Page 54 of Faded Gray Lines
“Fuck!”
Fuck. Fuck. Fuck. Fuck.
Muffling my screams against the comforter, I pounded my fists against the mattress until I eventually collapsed.
This was why alcohol was bad for you. Nine shots of vodka and a snap decision may have very well tipped the first domino in my destruction.
My phone wasn’t here because it was in the pocket of Swenson’s trench coat, which currently lay crumpled in the floorboard of Mateo’s Tahoe.
Nineteen
Mateo
Fucking red lipstick.
Committing the address my informant had given to me to memory, I balled up the napkin and flung it across the Tahoe. All I needed was a pen and she gave me lipstick. How the hell was I supposed to concentrate on torturing information out of some asshole when all I could think about was her perfect red lips wrapped around my dick?

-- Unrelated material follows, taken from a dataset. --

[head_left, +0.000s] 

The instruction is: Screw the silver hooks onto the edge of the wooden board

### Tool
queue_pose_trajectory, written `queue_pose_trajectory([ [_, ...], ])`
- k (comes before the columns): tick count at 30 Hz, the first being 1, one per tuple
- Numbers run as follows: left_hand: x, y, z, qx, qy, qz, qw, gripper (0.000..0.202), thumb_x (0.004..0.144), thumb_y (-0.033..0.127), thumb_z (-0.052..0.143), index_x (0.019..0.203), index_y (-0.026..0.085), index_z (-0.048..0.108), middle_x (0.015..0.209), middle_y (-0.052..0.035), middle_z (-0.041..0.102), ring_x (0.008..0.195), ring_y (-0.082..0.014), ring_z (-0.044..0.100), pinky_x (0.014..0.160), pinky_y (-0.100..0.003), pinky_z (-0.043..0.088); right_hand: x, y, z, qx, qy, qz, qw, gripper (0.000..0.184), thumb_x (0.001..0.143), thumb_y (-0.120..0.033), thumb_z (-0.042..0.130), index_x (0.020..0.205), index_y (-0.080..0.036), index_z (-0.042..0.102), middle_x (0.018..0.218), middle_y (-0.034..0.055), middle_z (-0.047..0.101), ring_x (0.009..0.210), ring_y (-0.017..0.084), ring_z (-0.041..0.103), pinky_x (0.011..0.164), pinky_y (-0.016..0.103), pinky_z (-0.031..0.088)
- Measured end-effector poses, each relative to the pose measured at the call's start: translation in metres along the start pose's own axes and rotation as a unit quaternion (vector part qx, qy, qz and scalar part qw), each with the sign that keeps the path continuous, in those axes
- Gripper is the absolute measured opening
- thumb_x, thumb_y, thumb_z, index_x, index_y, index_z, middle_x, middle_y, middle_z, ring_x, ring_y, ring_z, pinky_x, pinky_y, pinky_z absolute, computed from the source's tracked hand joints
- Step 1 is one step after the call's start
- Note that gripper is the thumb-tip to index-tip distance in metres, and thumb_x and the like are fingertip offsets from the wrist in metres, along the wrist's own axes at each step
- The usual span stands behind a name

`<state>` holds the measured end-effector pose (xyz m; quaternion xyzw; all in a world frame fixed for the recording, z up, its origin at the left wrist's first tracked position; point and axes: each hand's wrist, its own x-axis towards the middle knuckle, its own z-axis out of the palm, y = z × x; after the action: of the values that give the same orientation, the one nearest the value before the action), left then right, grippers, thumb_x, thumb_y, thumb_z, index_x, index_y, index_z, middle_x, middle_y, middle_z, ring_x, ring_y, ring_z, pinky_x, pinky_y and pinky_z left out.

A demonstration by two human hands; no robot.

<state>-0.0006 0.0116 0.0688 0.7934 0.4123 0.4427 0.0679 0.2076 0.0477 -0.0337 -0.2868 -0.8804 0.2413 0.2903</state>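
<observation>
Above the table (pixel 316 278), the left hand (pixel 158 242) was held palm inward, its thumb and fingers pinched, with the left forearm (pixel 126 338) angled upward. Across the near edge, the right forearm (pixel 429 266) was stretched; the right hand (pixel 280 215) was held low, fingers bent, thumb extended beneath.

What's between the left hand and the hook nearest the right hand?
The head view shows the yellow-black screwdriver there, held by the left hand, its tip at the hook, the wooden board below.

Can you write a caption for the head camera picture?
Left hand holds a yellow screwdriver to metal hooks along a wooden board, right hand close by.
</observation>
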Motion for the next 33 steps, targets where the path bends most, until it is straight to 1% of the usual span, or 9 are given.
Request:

The image conjured a thought that had consumed me for over twelve hours now. I shifted uncomfortably in my seat as I replayed the overwhelming memory of feeling her again in that parking lot. She’d screamed, and the minute her muscles clenched around my throbbing cock, I knew she was still mine. Luis may have tainted her, but he hadn’t changed her. They didn’t have what we had. If they had, it wouldn’t have felt like coming home.
Grabbing my phone from the passenger’s seat, I cursed and dialed. Thinking of Leighton had already put me on edge, so I was amped up to an eleven by the time he answered.
“You on your way?”
“What do you think?”
“Someone’s grumpy today.”
“Fuck you.” Making the left onto Turner Street, a row of two-story plain brick buildings sat in front of me. Hector Diaz’s neighborhood reminded me of the shithole Luis lived in back in San Marcos.
Fuck, how bad did theseidiotassuck at selling?
My informant found out the identity of one of the numbers on Luis’s phone. Hector Diaz. I made some calls and discovered Diaz was a low-level Carrera seller, trying to work his way up the ranks. Since he’d been with us for six years and he was still working the streets, the chances of that happening were about the same as Luis rising from the dead.
“Well, enjoy your time with Diaz,” he huffed. “I’m still working on the other number. Either it’s not one of ours or no one’s talking.”
“You have twelve hours.”
“You’re welcome, asshole,” he growled right before hanging up.
After parking the car, I walked toward the back of the cluster of buildings, the scene not getting much better. Air units were tucked into most of the open windows, and laundry was strung along wires tied between poles. An old man sat on the stoop of building 3, blocking the stairs, and of course, Diaz lived in 3C.
This fucking day.
“Estoy aquí para ver a Héctor. Soy un viejo amigo.” I’m here to see Hector. I’m an old friend.
The old man scraped his chair a few inches to the left and laughed. “Good luck,” he answered in our native language. “No one has seen that asshole in three days.”
His words stopped me on the first step. “Three days?”
He nodded. “Can’t say I’m sorry. I live right under him in 3A. People are always comin’ and goin’ at all hours of the night. It’s been nice to get some sleep for a change. I don’t care if he ever comes back.”
Shit.
I started up the steps then turned around and slipped a hundred-dollar bill in his hand. He may have been old, but he wasn’t stupid. He knew how things worked, and if Hector had lived here for any substantial amount of time, he’d seen things. Money went a long way toward making even the sharpest of memories hazy when it came to recalling faces during police questioning.
Hector’s door was locked—no surprise there. I had a feeling I could get away with shooting the lock off the door and no one would bat an eye in a neighborhood like this, but I didn’t chance it. Besides, a lock didn’t exist I couldn’t pick. My knife popped it in seconds.
Trading my knife for my gun, I used the door as a shield and entered. Once inside, if I had any question as to Hector’s whereabouts, I quickly found the answer when the stench hit my nose. I didn’t care how many times I’d smelled it—I never got used to the first pungent hit of death.